Tomás Partida es fotógrafo y periodista. Comenzó su andadura profesional en el campo de la comunicación en el año 1996 con la creación de la web Ceuta.Com y su semanario digital asociado, Crónica del Estrecho, primera publicación ceutí en Internet.

Posteriormente ha desempeñado la corresponsalía del diario EL MUNDO y de la agencia de noticias COLPISA en Ceuta.

Como fotógrafo, sus imágenes han sido publicadas en Diario16, El Mundo, El Periódico de Cataluña, Associated Press, Articulo20, Época, Interviú y CSMonitor, así como en los diarios locales El Faro y El Pueblo de Ceuta.

Actualmente centra su trabajo en el desarrollo de Ceuta.Com, una iniciativa pionera en Internet, donde la pluralidad ideológica y la independencia editorial son razón de ser.







Crónica del Estrecho
Ceuta, 7 de febrero de 2007
 BLOGS
Ejército y Constitución.
Tomás Partida

Dice el refrán popular: “A veces, los árboles no dejan ver el bosque”, algo muy a tener en cuenta cuando redactores, columnistas y colaboradores tendemos a perder la perspectiva global de los hechos al centrarnos y reaccionar ante pequeños detalles. La filtración de documentos de inteligencia, sus autores, sus motivaciones, los ceses y los comentarios de café no son más que hechos anecdóticos en comparación con la gravedad de las actividades puestas al descubierto y los conflictos que estas pueden suscitar. Hablamos, pues, del papel del Ejército en el marco de las leyes y la Constitución española, de la supeditación del Ejército a la sociedad civil, del respeto a los derechos y libertades recogidos y protegidos por la Constitución española. Del respeto a la Ley, en definitiva.

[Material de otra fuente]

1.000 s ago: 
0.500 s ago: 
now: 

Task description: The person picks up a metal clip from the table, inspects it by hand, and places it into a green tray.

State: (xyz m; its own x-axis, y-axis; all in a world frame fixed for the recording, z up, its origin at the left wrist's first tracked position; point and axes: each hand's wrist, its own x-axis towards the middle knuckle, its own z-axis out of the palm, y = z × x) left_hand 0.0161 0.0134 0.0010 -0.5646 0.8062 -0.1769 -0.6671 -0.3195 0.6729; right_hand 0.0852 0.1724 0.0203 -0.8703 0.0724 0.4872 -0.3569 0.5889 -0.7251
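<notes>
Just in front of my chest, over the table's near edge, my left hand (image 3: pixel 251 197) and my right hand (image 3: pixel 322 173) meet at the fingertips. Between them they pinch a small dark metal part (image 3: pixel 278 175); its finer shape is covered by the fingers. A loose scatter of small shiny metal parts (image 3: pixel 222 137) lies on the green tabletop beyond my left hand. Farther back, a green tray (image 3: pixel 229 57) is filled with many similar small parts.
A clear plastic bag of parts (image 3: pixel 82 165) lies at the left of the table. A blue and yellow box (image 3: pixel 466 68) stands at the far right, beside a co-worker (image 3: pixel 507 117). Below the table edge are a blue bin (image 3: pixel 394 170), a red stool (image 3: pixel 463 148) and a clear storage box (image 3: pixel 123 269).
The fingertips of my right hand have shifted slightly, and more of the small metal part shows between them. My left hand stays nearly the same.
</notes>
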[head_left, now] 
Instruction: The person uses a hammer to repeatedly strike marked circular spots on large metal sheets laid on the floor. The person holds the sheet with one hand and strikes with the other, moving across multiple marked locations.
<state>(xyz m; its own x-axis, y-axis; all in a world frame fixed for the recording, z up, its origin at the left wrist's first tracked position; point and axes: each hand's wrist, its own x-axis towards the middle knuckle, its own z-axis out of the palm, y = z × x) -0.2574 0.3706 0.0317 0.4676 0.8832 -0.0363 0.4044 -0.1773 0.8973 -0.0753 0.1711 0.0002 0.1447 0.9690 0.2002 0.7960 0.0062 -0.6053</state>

A ningún lector inteligente se le escapa que las irregulares actividades descubiertas en el seno de la 2ª sección de EM de la Comandancia General no pueden ser fruto de un exceso de celo o trastorno transitorio de seis guardias, un capitán, un comandante y dos Tte. Coroneles. Cualquier conocedor de la institución militar sabe que dichas actividades no han podido llevarse acabo sin el conocimiento y consentimiento de ciertos sectores de la institución. Es decir, que deben tener sus fundamentos en directrices u órdenes, después mejor o peor interpretadas.

Y aquí llegamos al meollo de la cuestión: ¿están las Fuerzas Armadas legitimadas para investigar a ciudadanos, políticos, periodistas, sindicalistas y asociaciones de cualquier tipo?,  ¿están las FFAA legitimadas para investigar a personal civil en función de ideologías, sus creencias religiosas o actividades participativas?, ¿están legitimadas para recabar información de carácter personal y crear bases de datos de ciudadanos que ninguna relación tienen con el Ejército?, ¿quedan estas actividades dentro o fuera del papel que la Constitución y del ordenamiento jurídico vigente otorgan a las FFAA?

Eso, al menos, es lo que deberían explicar el ministro Alonso y el Partido Socialista. Sería muy ilustrativo para la sociedad española conocer, por boca del responsable de Defensa, si estas actividades son ilegales y, en tal caso, quiénes las han fomentado y permitido. En caso contrario, de considerarse legales estas prácticas, deberíamos conocer cuales son los fundamentos jurídicos y, de paso, si el Ministerio de Defensa o la cúpula militar consideran a la sociedad ceutí un peligro para la soberanía e independencia de España, para su integridad territorial o para el ordenamiento constitucional.